White piedra is a superficial cosmetic fungal infection of the hair shaft caused by Trichosporon. Infected hairs develop soft greyish-white nodules along the shaft. Essentially no pathological changes are elicited. White piedra is found worldwide, but is most common in tropical or subtropical regions.
Trichosporon species are a minor component of normal skin flora, and are widely distributed in nature. They are regularly associated with the soft nodules of white piedra, and have been involved in a variety of opportunistic infections in the immunosuppressed patient. Disseminated infections are most frequently (75%) caused by T. asahii (Arendrup et al. 2014) and have been associated with leukaemia, organ transplantation, multiple myeloma, aplastic anaemia, lymphoma, solid tumours and AIDS. Disseminated infections are often fulminate and widespread, with lesions occurring in the liver, spleen, lungs and gastrointestinal tract. Infections in non-immunosuppressed patients include endophthalmitis after surgical extraction of cataracts, endocarditis usually following insertion of prosthetic cardiac valves, peritonitis in patients on continuous ambulatory peritoneal dialysis (CAPD), and intravenous drug abuse.
Infections are usually localised to the axilla or scalp but may also be seen on facial hairs and sometimes pubic hair. White piedra is common in young adults. The presence of irregular, soft, white or light brown nodules, 1.0-1.5 mm in length, firmly adhering to the hairs is characteristic of white piedra.
1. Clinical Material: Epilated hairs with white soft nodules present on the shaft.
2. Direct Microscopy: Hairs should be examined using 10% KOH and Parker ink or calcofluor white mounts. Look for irregular, soft, white or light brown nodules, 1.0-1.5 mm in length, firmly adhering to the hairs.

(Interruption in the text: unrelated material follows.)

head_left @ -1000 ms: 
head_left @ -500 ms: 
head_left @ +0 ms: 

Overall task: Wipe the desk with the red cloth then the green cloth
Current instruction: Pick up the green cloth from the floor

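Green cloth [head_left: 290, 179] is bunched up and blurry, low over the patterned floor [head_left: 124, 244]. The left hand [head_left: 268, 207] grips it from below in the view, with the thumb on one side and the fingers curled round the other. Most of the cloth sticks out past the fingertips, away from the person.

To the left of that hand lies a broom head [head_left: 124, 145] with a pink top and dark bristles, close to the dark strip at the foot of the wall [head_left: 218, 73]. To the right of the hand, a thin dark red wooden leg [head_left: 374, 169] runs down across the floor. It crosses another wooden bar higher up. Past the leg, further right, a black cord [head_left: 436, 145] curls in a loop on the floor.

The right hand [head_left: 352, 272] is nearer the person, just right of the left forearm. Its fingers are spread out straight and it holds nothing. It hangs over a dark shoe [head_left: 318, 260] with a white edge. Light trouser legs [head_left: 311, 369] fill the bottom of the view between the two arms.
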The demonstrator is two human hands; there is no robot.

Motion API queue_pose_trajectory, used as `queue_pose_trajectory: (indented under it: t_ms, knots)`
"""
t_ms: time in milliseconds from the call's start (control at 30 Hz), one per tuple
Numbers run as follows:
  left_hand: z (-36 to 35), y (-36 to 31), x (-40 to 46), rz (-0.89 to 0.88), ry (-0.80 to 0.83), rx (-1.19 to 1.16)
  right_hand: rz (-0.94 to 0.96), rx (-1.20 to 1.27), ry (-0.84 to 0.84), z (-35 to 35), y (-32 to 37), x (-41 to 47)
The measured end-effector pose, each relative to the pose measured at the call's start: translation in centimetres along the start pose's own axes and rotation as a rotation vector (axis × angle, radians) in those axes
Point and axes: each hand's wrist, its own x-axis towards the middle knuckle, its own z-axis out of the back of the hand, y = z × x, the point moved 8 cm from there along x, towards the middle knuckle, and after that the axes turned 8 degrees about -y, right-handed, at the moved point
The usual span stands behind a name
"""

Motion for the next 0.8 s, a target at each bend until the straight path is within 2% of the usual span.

3. Culture: Hair fragments should be implanted onto primary isolation media, like Sabouraud's dextrose agar. Colonies of Trichosporon beigelii are white or yellowish to deep cream colored, smooth, wrinkled, velvety, dull colonies with a mycelial fringe.
4. Serology: Not required for diagnosis.
5. Identification: Characteristic clinical, microscopic and culture features.
Shaving the hairs is the simplest method of treatment. Topical application of an imidazole agent may be used to prevent reinfection.